37. Walter George, a former Senator who replaced Marshall as Secretary of State, served the remainder of McCarthy’s term of office.

38. Claude Pepper served as Vice President (1945-1949) during the Wallace administration. Pepper spent the next four years courting the Socialists, Progressives and former members of the Share Our Wealth Party (most of the southern SOW members would join the Democratic Republican party). The result was the creation of the Labor Party in 1951. At its first National Convention in San Francisco, the party adopted a civil rights plank. Pepper selected Senator Glen H. Taylor of Idaho as his running mate. The Labor ticket won a landslide victory with President McCarthy winning only Massachusetts, his home state of Wisconsin, and his running mate Willis Robertson’s home state of Virginia. During the Pepper Administration, the Department of War was reorganized, an interstate pipeline was established in the interior western states, Puerto Ricans voted for total independence, and Alaska and Hawaii were admitted as the 49th and 50th states.

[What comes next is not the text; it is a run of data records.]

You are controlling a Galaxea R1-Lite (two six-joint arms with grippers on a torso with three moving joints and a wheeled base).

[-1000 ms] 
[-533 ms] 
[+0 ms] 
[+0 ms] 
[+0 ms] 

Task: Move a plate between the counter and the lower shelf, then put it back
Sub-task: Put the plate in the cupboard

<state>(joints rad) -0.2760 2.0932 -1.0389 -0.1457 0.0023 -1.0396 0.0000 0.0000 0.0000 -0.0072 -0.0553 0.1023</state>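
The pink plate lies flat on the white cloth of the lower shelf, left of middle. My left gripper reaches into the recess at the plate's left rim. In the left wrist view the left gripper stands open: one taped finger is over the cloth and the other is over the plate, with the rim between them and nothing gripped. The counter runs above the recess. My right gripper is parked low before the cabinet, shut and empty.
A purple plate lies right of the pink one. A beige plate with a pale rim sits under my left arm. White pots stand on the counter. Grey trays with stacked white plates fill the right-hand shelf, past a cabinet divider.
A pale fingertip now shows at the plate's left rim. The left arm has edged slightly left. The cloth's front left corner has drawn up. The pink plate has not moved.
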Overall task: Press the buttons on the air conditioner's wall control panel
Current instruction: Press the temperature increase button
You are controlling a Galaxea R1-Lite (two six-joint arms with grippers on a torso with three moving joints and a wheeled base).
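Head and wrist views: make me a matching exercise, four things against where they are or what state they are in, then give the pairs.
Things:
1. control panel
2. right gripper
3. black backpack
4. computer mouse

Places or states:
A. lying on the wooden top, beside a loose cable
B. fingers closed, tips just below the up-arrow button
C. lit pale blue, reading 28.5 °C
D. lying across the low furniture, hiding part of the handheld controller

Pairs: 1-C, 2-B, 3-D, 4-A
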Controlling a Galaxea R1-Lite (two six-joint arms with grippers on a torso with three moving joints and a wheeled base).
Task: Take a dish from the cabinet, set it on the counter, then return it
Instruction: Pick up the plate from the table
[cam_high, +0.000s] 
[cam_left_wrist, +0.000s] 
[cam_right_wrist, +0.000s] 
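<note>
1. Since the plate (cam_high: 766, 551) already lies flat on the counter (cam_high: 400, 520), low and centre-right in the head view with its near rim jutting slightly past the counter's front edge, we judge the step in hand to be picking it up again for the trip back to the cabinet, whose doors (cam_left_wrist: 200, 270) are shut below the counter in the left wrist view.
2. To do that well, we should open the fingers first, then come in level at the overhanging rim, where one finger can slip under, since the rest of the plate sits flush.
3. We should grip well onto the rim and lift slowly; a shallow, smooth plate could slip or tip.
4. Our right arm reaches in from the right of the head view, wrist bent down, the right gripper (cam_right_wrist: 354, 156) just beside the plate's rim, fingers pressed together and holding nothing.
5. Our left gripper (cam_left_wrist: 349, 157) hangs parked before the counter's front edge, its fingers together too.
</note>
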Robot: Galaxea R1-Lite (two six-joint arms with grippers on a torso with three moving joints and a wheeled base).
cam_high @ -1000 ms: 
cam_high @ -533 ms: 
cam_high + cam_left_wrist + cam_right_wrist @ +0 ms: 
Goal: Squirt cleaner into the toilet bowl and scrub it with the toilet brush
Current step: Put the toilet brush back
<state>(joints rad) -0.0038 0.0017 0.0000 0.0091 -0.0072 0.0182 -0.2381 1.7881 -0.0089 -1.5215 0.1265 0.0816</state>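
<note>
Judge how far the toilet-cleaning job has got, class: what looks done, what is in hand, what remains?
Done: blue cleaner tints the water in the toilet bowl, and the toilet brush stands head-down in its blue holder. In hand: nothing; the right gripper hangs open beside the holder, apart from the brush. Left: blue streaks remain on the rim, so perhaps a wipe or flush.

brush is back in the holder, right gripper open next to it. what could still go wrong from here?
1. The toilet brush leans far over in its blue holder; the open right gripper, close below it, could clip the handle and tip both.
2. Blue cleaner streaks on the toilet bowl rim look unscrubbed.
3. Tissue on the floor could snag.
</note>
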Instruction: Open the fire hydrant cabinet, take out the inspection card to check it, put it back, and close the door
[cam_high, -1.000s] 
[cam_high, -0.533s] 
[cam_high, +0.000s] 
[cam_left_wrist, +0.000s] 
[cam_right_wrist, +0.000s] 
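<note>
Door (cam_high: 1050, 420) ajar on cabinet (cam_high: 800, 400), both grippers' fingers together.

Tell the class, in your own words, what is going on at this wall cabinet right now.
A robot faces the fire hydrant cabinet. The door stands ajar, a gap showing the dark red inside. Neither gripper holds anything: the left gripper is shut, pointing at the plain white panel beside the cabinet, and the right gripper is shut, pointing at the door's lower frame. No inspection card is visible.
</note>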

In foreign affairs, President Pepper took a realpolitik approach to the USSR and established the Pepper corollary to the Monroe Doctrine which advocated hands off policy to the internal affairs of Central and South America. As a result, Pepper refused to intervene in the Guatemalan Civil War that kept Jacobo Arbenz in power and did not impose sanctions on Cuba even after Fidel Castro overthrew the Batista regime in 1959.

39. JPK campaigned for the White House on a platform of getting American moving again and increasing defense spending. His brother and campaign manager, Congressman John F. Kennedy, was credited with the winning campaign. Vice President Taylor ran a second rate campaign and was often overshadowed by his running mate, Senator Hubert Humphrey. As President, Kennedy pursued a policy of détente with the Vienna Pact nations led by the USSR and intervened to prevent rebellions in the Dominican Republic and Puerto Rico. To keep Cuba out of the Russian sphere of influence, President Kennedy offered to close down Guantanamo Bay, remove tariffs on Cuban sugar and provide financial assistance for modernizing the tourism industry, all of which Prime Minister Castro accepted (he would never declare himself a Marxist and in 1974, agreed to reinstate political parties that he banned when he came to power). On domestic policy, Kennedy’s goal of putting a man on the Moon became reality in 1967 and the income tax was cut from its high of 90 percent down to 28 percent. Despite leaving office with job approval ratings of 75 percent, Kennedy was unable to deliver victory to his party’s nominee Senate Minority Leader Lyndon Johnson and his running mate, Governor George Romney of Michigan. The Democratic Republicans convention was a disaster as Governor George Wallace led a walkout of Southern delegates, many of whom supported Barry Goldwater for President and were upset that a Mormon was chosen for the ticket (even members of Kennedy’s inner circle distanced themselves from LBJ).